Beware that for the day of month field, short cycles such as */3 or H/3 will not work consistently near the end of most months, due to variable month lengths. For example, */3 will run on the 1st, 4th …31st days of a long month, then again the next day of the next month. Hashes are always chosen in the 1-28 range, so H/3 will produce a gap between runs of between 3 and 6 days at the end of a month. (Longer cycles will also have inconsistent lengths but the effect may be relatively less noticeable.)
Empty lines and lines that start with # will be ignored as comments.
In addition, @yearly, @annually, @monthly, @weekly, @daily, @midnight, and @hourly are supported as convenient aliases. These use the hash system for automatic balancing.
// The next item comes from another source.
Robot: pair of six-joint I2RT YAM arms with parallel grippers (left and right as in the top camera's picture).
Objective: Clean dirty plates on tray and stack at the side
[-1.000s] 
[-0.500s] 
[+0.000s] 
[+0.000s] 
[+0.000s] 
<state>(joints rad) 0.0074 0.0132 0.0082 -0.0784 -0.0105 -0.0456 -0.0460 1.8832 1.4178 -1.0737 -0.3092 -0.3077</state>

For example, @hourly is the same as H * * * * and could mean at any time during the hour. @midnight actually means sometime between 12:00 AM and 2:59 AM.

# Every fifteen minutes (perhaps at: 07, :22, :37, :52)
H/15 * * * *
# Every ten minutes in the first half of every hour (three times, perhaps at: 04, :14, :24) H(0-29)/10 * * * *
# Once every two hours every weekday (perhaps at 10:38 AM, 12:38 PM, 2:38 PM, 4:38 PM)
H 9-16/2 * * 1-5
# Once a day on the 1st and 15th of every month except December
H H 1, 15 1-11 *
Figure 5: Build triggers


Based on the project and available plugins, we can choose a pre-build setup if required.
Figure 6: Available pre-build steps


Root POM

If your workspace has the top-level pom.xml in somewhere other than the 1st module's root directory, specify the path (relative to the module root) here, such as parent/pom.xml.
If left empty, defaults to pom.xml

Goals and options

Specifies the goals to execute, such as "clean install" or "deploy". This field can also accept any other command line options to Maven, such as "-e" or "-DskipTests=true".

Please find the maven project build example below
Figure 7: Build goals

Post Steps

Based on the project and plugin installed, the post steps will be displayed.
Figure 8: Available Post Steps

Build Settings

Based on the plugins installed, you will be finding the build settings and configure accordingly with health thresholds, health priorities, status thresholds.
Figure 9: Build settings advance options
Figure 10: Build settings

Post-Build Actions

Post build actions used to generate reports, archive artifacts etc.